### TASK GOAL
Type out the whole listing again exactly, pictures omitted.

* * * * *

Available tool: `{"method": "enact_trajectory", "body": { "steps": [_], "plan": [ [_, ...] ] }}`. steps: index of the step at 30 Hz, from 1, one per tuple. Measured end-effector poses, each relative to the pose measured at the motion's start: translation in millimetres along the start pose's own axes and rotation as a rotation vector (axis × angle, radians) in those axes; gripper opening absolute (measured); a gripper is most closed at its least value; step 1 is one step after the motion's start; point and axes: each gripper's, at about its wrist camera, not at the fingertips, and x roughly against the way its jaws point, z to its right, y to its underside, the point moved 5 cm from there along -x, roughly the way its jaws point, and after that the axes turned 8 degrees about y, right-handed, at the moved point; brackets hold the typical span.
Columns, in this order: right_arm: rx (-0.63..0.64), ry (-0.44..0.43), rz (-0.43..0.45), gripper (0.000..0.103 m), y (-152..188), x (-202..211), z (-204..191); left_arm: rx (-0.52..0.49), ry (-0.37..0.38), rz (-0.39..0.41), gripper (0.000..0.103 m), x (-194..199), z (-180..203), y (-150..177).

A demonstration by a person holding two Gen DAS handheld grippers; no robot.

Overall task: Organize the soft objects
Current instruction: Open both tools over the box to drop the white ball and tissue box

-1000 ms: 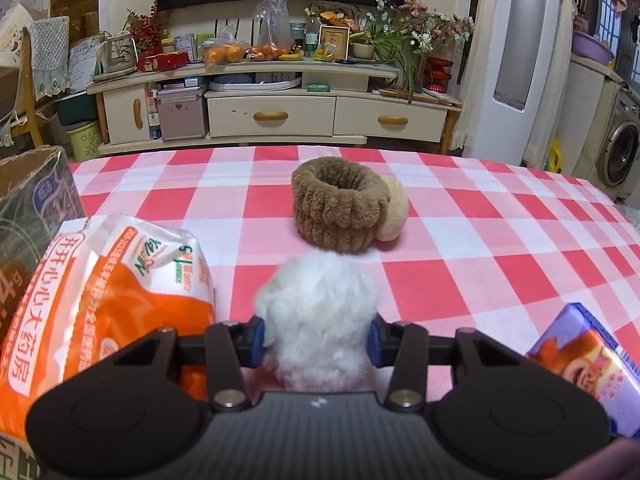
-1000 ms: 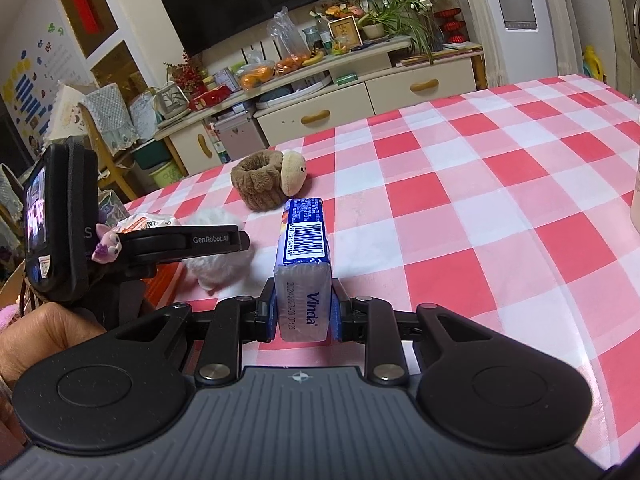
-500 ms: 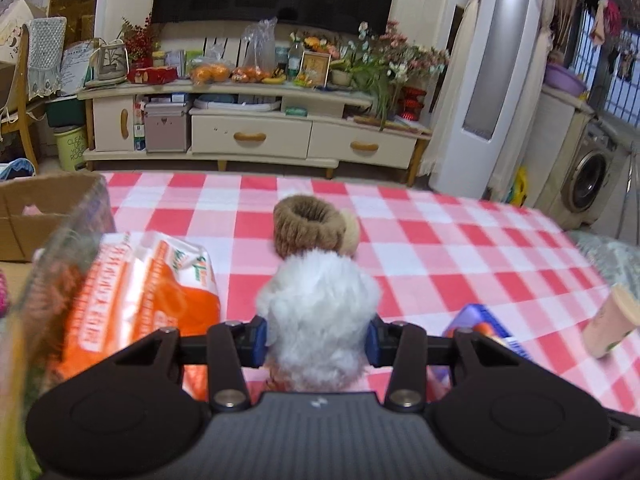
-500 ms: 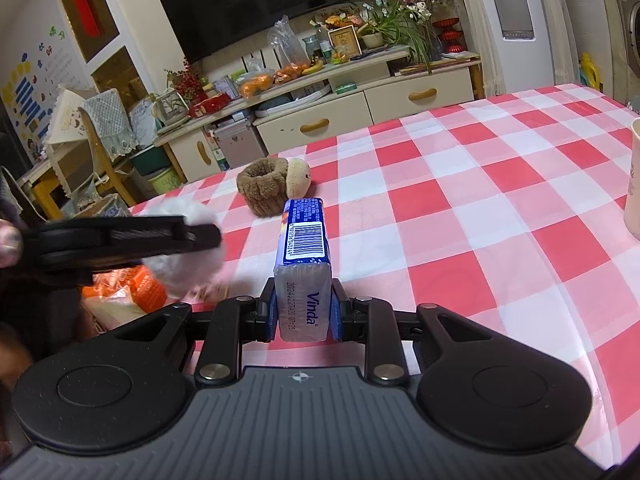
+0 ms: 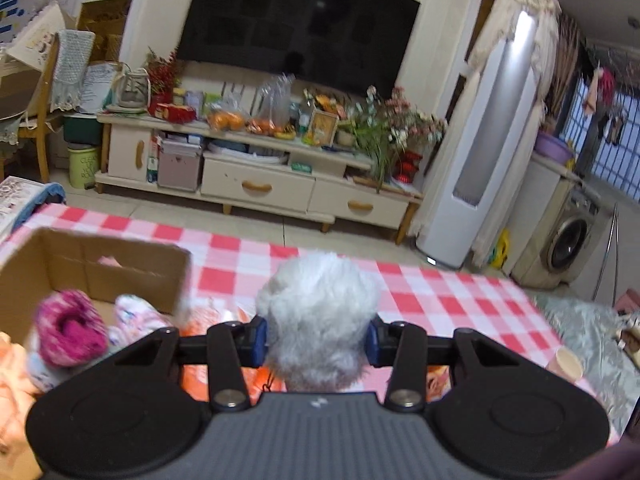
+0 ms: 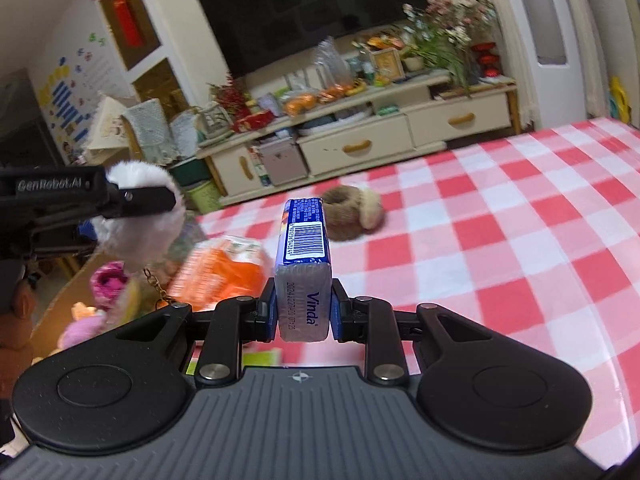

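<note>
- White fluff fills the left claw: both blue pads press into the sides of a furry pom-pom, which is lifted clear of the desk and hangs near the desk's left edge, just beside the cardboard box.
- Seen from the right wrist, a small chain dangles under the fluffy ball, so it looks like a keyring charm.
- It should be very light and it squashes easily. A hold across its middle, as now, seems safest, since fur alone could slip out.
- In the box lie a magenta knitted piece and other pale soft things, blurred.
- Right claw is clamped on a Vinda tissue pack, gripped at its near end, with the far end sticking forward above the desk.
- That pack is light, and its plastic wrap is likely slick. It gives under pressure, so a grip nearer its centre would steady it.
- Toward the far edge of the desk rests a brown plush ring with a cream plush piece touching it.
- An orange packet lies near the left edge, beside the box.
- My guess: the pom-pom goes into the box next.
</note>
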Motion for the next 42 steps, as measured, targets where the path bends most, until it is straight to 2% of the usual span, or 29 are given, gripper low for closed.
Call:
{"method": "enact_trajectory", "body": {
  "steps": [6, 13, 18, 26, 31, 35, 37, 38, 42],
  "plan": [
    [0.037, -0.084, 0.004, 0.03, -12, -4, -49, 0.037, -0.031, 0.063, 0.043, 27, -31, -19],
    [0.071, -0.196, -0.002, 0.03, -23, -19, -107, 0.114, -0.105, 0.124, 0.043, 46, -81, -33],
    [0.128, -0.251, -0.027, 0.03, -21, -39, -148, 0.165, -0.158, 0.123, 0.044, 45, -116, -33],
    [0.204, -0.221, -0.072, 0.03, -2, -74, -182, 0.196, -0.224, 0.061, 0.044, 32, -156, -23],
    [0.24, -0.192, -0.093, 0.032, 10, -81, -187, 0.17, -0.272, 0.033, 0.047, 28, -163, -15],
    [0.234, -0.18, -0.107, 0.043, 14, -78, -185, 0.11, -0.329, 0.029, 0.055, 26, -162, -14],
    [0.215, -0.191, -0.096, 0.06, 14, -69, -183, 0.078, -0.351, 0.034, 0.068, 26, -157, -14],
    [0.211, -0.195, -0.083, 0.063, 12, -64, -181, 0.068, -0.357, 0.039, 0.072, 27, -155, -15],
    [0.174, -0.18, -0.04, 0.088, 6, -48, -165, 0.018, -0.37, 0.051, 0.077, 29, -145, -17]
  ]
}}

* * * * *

### SOLUTION FOR THIS TASK
Available tool: `{"method": "enact_trajectory", "body": { "steps": [_], "plan": [ [_, ...] ] }}`. steps: index of the step at 30 Hz, from 1, one per tuple. Measured end-effector poses, each relative to the pose measured at the motion's start: translation in millimetres along the start pose's own axes and rotation as a rotation vector (axis × angle, radians) in those axes; gripper opening absolute (measured); a gripper is most closed at its least value; step 1 is one step after the motion's start; point and axes: each gripper's, at about its wrist camera, not at the fingertips, and x roughly against the way its jaws point, z to its right, y to its underside, the point moved 5 cm from there along -x, roughly the way its jaws point, and after that the axes turned 8 degrees about y, right-handed, at the moved point; brackets hold the typical span.
Columns, in this order: right_arm: rx (-0.63..0.64), ry (-0.44..0.43), rz (-0.43..0.45), gripper (0.000..0.103 m), y (-152..188), x (-202..211), z (-204..191); left_arm: rx (-0.52..0.49), ry (-0.37..0.38), rz (-0.39..0.41), gripper (0.000..0.103 m), x (-194..199), z (-180..203), y (-150..177).

A demonstration by a person holding two Gen DAS handheld grippers; no robot.

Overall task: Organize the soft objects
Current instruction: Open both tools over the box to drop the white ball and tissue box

-1000 ms: 
-1000 ms: 
-500 ms: 
-500 ms: 
+0 ms: 
+0 ms: 

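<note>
- White fluff fills the left claw: both blue pads press into the sides of a furry pom-pom, which is lifted clear of the desk and hangs near the desk's left edge, just beside the cardboard box.
- Seen from the right wrist, a small chain dangles under the fluffy ball, so it looks like a keyring charm.
- It should be very light and it squashes easily. A hold across its middle, as now, seems safest, since fur alone could slip out.
- In the box lie a magenta knitted piece and other pale soft things, blurred.
- Right claw is clamped on a Vinda tissue pack, gripped at its near end, with the far end sticking forward above the desk.
- That pack is light, and its plastic wrap is likely slick. It gives under pressure, so a grip nearer its centre would steady it.
- Toward the far edge of the desk rests a brown plush ring with a cream plush piece touching it.
- An orange packet lies near the left edge, beside the box.
- My guess: the pom-pom goes into the box next.
</note>
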Motion for the next 42 steps, as measured, targets where the path bends most, until it is straight to 2% of the usual span, or 29 are given, gripper low for closed.
Call:
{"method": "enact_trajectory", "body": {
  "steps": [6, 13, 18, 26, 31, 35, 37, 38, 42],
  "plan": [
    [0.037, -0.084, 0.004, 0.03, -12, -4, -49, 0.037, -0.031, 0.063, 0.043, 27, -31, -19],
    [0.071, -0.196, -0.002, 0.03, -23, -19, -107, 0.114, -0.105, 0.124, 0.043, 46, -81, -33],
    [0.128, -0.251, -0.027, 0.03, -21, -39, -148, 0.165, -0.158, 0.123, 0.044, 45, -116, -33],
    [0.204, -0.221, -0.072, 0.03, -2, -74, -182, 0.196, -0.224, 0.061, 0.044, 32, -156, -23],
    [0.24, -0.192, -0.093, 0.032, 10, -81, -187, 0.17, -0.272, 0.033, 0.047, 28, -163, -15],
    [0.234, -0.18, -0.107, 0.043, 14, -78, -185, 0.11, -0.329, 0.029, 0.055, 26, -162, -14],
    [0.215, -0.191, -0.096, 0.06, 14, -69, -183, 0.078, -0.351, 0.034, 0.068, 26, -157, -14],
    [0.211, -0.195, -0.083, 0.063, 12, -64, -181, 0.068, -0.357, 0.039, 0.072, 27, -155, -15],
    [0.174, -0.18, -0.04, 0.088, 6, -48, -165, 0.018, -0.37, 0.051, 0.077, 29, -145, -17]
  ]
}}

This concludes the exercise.